Comancheria…un policier ou un western qui se passerait de nos jours ? Tous les ingrédients sont réunis : les grands espaces de l’ouest américain dans la version déprimante, désert et poussière … des cowboys désabusés, des banques à attaquer, des courses poursuites en voitures d’une autre époque… et des flingues… Et aussi, en filigrane, une critique impitoyable de l’Amérique et du capitalisme sauvage… les deux frères braquent les banques, en fait uniquement les succursales de la Texas Midland Banks qui a ruiné leur mère récemment décédée en lui imposant une hypothèque quelque peu léonine sur la ferme familiale, cette dernière devant être saisie si l’hypothèque n’est pas remboursée. Rien de reluisant dans ce ranch, sinon que du pétrole pourrait se trouver dans son sous-sol. ..les deux frères, Robin des bois des temps présents, sont assez dissemblables…l’ainé, Toby, plus calme, plus réfléchi, en fait le stratège car la façon dont il mystifie la banque tient du chef d’œuvre, Tanner, le cadet, tout juste sorti de prison est un excité de la gâchette que son frère a du mal à contenir…à leurs trousses un duo d’agents fédéraux, conduit par un ancien à la veille de la retraite, Marcus, qui voit là l’occasion de finir sa carrière en beauté, accompagné d’un équipier mi-comanche mi mexicain, Alberto, qui encaisse avec stoïcisme les blagues racistes de Marcus…Le rythme est à couper le souffle, de long travellings et des plans aériens soulignent une campagne désespérante, ponctuée de quelques puits de pétrole, des villes fantômes où subsistent un drugstore, une station service et une agence bancaire.. . cette banque qui ne manque pas de parsemer les bas cotés de la route de pancartes incitant les gens à rééchelonner leur dette… situation qui ne peut qu’exacerber cette violence où tout le monde est armé et entend faire sa loi…une excellent bande son country rock accompagne ces chevauchées et ces courses poursuite automobiles…c’est efficace et ces deux hors la loi finissent par entrainer la sympathie du spectateur...

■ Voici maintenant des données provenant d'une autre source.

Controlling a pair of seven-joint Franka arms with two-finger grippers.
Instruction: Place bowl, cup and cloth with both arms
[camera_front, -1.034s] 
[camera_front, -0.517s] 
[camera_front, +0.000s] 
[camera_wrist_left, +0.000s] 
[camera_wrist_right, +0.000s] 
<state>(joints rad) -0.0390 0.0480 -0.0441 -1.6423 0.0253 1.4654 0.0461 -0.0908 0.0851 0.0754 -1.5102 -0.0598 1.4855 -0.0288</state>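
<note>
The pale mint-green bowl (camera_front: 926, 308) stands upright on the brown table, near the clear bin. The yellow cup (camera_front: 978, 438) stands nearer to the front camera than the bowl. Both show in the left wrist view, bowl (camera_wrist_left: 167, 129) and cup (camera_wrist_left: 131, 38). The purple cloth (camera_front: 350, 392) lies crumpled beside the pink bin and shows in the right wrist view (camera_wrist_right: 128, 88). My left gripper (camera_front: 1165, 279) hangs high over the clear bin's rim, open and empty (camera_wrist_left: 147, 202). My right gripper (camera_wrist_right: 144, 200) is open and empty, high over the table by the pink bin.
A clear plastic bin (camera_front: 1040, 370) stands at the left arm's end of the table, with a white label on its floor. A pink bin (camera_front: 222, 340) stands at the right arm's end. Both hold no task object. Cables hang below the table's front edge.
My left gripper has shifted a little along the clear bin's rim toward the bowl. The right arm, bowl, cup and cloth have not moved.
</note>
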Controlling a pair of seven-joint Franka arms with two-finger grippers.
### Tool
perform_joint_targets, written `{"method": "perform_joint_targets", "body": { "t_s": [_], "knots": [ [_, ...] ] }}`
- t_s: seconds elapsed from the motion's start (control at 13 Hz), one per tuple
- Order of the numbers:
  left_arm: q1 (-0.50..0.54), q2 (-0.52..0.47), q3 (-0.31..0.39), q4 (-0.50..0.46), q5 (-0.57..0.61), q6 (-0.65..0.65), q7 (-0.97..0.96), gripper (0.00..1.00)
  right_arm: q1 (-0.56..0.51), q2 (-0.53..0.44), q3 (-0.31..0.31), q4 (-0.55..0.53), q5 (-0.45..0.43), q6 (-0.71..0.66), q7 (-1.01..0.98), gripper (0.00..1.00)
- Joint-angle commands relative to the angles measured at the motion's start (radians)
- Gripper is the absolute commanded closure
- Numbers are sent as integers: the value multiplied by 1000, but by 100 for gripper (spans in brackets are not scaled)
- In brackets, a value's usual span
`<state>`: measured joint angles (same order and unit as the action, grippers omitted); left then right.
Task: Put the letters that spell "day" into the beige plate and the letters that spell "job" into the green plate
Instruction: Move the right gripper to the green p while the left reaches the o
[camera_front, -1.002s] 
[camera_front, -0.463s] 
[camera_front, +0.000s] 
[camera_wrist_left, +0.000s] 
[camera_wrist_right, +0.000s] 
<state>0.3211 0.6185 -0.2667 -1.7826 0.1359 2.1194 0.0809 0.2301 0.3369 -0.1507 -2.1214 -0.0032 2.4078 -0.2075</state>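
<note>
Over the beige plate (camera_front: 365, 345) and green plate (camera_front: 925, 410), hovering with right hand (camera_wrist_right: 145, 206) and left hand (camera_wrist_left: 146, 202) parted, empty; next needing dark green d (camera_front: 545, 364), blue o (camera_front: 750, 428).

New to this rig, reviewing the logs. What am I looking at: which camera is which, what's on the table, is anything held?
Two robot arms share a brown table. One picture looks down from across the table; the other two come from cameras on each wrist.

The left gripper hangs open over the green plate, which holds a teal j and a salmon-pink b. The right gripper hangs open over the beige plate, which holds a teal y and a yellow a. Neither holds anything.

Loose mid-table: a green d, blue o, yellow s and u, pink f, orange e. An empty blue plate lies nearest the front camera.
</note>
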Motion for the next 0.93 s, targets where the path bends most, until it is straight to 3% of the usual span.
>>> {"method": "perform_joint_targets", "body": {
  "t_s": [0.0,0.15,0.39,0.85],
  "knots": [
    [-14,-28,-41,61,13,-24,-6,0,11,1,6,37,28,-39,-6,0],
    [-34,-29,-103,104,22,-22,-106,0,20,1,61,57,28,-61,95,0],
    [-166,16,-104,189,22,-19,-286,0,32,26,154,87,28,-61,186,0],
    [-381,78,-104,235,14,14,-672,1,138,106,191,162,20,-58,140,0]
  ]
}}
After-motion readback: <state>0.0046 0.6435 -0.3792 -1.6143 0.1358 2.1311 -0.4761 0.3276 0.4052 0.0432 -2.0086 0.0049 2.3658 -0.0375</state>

Très bon film. Un western moderne où les vieux pick-ups poussiéreux ont remplacé les chevaux. Pour le reste, tout y est dans ce Texas profond pourtant bien réel : petites villes aux rues vides et désolées, "diner" local en guise de saloon où tout le monde se retrouve, plaines immensément plates et poussiéreuses, et surtout des habitants qui portent tous un flingue sur eux. On se demande presque à quoi servent les rangers. Tous les acteurs sont excellents, bref à voir sans hésiter !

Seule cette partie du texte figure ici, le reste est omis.